Chard Molerole (molay rolay) Kassy McKee
Ingredients
8.5 oz. can of corn
½ cup Cottage cheese
1 egg
Pinch of nutmeg
Pinch of cumin
Olive oil
Onion
3 cloves garlic
14.5 oz. can diced tomatoes
1 Tsp. Chili powder
I Tbsp. Cocoa powder
8 Large chard leaves
¼ cup chopped Cilantro
4 oz. Pepper Jack cheese
Directions
For filling combine corn, cottage cheese, egg, nutmeg, cumin.
For sauce chop the onion sauté in olive oil two minutes then add chopped garlic sauté another minute. Add tomatoes, chili powder and cocoa cook slowly 5 minutes.
Fill the chard leaves with the filling length wise.
Cover with sauce, then the cilantro and then the pepper jack.
Bake 20 minutes at 350.
Swiss Chard Green Smoothie with Lime and Banana
Ingredients
2-3 cups Swiss chard, destemmed and roughly chopped
1-2 large bananas, fresh or frozen
1/2 lime, chopped
1 cup ice
Directions
In a blender, preferably a powerful one like Blendtec or Vitamix, add chopped Swiss chard leaves, bananas, lime and ice. Blend on the highest speed until smooth and creamy.

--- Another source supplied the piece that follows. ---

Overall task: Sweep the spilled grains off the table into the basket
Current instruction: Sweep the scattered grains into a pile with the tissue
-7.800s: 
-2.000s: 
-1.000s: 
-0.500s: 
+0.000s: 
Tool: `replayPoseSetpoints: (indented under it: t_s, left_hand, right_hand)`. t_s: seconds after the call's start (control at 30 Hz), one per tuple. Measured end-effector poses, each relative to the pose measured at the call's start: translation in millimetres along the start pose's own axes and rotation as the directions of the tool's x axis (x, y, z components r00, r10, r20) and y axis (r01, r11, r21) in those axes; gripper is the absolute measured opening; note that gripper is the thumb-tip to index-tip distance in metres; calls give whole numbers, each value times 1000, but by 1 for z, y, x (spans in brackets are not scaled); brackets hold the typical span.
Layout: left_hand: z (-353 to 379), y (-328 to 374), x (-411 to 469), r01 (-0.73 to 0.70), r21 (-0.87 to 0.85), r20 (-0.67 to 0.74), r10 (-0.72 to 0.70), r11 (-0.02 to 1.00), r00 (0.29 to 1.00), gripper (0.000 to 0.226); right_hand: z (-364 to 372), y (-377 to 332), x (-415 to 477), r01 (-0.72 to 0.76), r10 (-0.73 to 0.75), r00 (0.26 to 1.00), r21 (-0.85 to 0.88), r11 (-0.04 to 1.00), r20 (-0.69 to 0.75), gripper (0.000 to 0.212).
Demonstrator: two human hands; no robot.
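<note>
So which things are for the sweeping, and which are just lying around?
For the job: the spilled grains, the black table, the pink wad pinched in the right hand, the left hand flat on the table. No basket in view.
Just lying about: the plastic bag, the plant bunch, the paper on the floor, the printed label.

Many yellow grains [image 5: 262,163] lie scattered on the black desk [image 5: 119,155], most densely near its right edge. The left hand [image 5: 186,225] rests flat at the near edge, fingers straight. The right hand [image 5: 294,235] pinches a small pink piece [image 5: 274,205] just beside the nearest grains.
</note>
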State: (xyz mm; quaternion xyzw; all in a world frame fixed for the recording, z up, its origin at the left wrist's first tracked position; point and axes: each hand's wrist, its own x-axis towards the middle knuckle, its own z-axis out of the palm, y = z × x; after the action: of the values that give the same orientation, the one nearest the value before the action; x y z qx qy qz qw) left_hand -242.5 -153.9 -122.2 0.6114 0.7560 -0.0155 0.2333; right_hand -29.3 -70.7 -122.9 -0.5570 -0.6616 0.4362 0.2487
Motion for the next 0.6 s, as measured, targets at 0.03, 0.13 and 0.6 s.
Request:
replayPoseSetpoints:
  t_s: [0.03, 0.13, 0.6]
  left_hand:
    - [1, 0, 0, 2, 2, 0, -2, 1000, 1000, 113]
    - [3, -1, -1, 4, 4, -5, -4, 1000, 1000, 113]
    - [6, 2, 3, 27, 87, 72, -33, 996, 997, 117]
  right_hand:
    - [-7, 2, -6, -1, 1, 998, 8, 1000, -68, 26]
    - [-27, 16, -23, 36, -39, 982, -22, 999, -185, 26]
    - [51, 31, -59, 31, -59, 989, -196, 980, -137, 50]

Total time: 5 minutes Yield: 4 cups
Wilted Swiss Chard
Ingredients
- 1 small bunch ruby Swiss chard
- 1 small bunch green Swiss chard
- 1 tablespoon olive oil
- 2 cloves garlic, peeled and thinly sliced lengthwise
- Salt and freshly ground pepper
Directions
- Remove the stalks from the leaves: Hold the leaf in one hand, and gently pull out the thick stalk with the other. Cut the stalks into 2-inch-long pieces. Stack the leaves, and cut them crosswise into 4-inch-wide strips.
- Heat the olive oil in a large skillet set over medium-low heat. Add the garlic, and cook just until golden. Remove and reserve the garlic. Add the stalks. Cook, stirring, 2 to 3 minutes to soften slightly. Add 3 tablespoons water, cover, and steam until firm but tender, 4 to 6 minutes.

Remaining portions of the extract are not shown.